365: What signs indicate it’s time to evolve a brand?

Great Dame

How will I know when it’s time to brand or re-brand? What are the signs?

If we agree that a brand is simply the central organizing principle that engages teams internally and customers externally then it makes sense to “evolve” your brand when your business is ready to evolve. When a significant change in course is required to remain competitive or kick up the game.

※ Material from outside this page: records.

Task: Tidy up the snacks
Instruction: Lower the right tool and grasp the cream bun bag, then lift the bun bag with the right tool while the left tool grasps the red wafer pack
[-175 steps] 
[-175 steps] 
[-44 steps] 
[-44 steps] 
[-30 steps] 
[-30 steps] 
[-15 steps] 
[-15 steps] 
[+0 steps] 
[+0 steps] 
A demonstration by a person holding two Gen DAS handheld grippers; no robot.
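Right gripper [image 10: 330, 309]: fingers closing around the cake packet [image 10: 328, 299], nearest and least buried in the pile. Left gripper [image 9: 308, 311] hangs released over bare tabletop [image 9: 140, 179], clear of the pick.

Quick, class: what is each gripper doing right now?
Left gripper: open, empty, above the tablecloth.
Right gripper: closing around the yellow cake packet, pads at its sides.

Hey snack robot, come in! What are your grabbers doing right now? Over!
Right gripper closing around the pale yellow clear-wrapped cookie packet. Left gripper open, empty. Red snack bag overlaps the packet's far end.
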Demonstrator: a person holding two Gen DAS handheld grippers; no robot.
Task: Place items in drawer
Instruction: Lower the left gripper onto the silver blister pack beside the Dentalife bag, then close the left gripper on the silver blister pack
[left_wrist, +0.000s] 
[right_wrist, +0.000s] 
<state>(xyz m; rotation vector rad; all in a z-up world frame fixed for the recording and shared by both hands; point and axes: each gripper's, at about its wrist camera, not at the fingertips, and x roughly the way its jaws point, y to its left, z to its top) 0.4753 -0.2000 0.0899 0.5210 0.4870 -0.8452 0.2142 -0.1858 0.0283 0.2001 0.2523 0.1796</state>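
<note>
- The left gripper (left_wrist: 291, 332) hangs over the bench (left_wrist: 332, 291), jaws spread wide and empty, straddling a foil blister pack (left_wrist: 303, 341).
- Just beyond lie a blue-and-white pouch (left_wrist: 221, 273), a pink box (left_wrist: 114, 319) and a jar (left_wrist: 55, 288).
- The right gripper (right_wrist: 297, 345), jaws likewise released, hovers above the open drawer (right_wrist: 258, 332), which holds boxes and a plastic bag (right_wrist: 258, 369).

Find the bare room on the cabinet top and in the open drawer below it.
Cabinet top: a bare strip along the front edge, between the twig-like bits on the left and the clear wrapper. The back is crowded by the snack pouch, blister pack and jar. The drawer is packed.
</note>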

  • You’ve evolved to the point of mission creep. No one knows what we really do around her. An evolved brand strategy clarifies the meaningful strategic course and the purpose.
  • When you need to close the gap between what you do and what customers think that you do.
  • When you decide to differentiate by more than price and function (the easiest differentiators to copy).
  • When you have a story worth talking about, worth listening to, and worth supporting.
  • To develop the company culture and attract likeminded, zealous, inspired talent that shares your values and purpose.
  • To increase the value and effectiveness of your marketing strategies.
  • To build trust with your customers.
  • When a new competitor with a value-loaded proposition is storming your market, reducing your once “owned” differentiation to a cost-of-entry benefit, usurping your brand position, and muting your relevance.
  • Your organization is ready to enter new markets with a disruptive and powerful proprietary advantage that changes the strategic game.
  • Your products perform better in independent testing against your two biggest competitors. Yet, they smoke you in sales. How can you have lagging sells with a winning product?
  • You have acquired competitors. The infighting is impeding the market penetration.
  • You are hoping to secure venture capital for your big ambitions. But the feedback indicated that you had a confusing message and a vague image.
  • Once upon a time brands weren’t necessary in your industry. Your reputation was your strategic advantage for years. Things have changed. New players pushing a sharp brand are gobbling up the best and brightest and nabbing the deals to be had.
  • Your industry has changed, the people involved have evolved, and the business has morphed. You need a cohesive brand to align the new direction, the evolution, reflect the relevance and introduce your Big !dea.
  • Your brand has been gauging your carbon footprint up and down the value chain: adopting minimal packaging standards, innovating efficient delivery, and advertising models. You are now recognized as a forerunner in the sustainability economy. This opens whole new worlds to you…if you let people know what you stand for.
  • Your brand is recognized as a great employer; your superior work culture has been honored with national awards. You want to build your employee engagement, programs, and success into your brand story in the hopes of recognizing your working community of contributors and attracting top talent.
  • When it’s time to quit spinning a tagline and your wheels.When you are ready to strut your thought leading, game changing, taking care of people and business, big-bold, strategic innovations.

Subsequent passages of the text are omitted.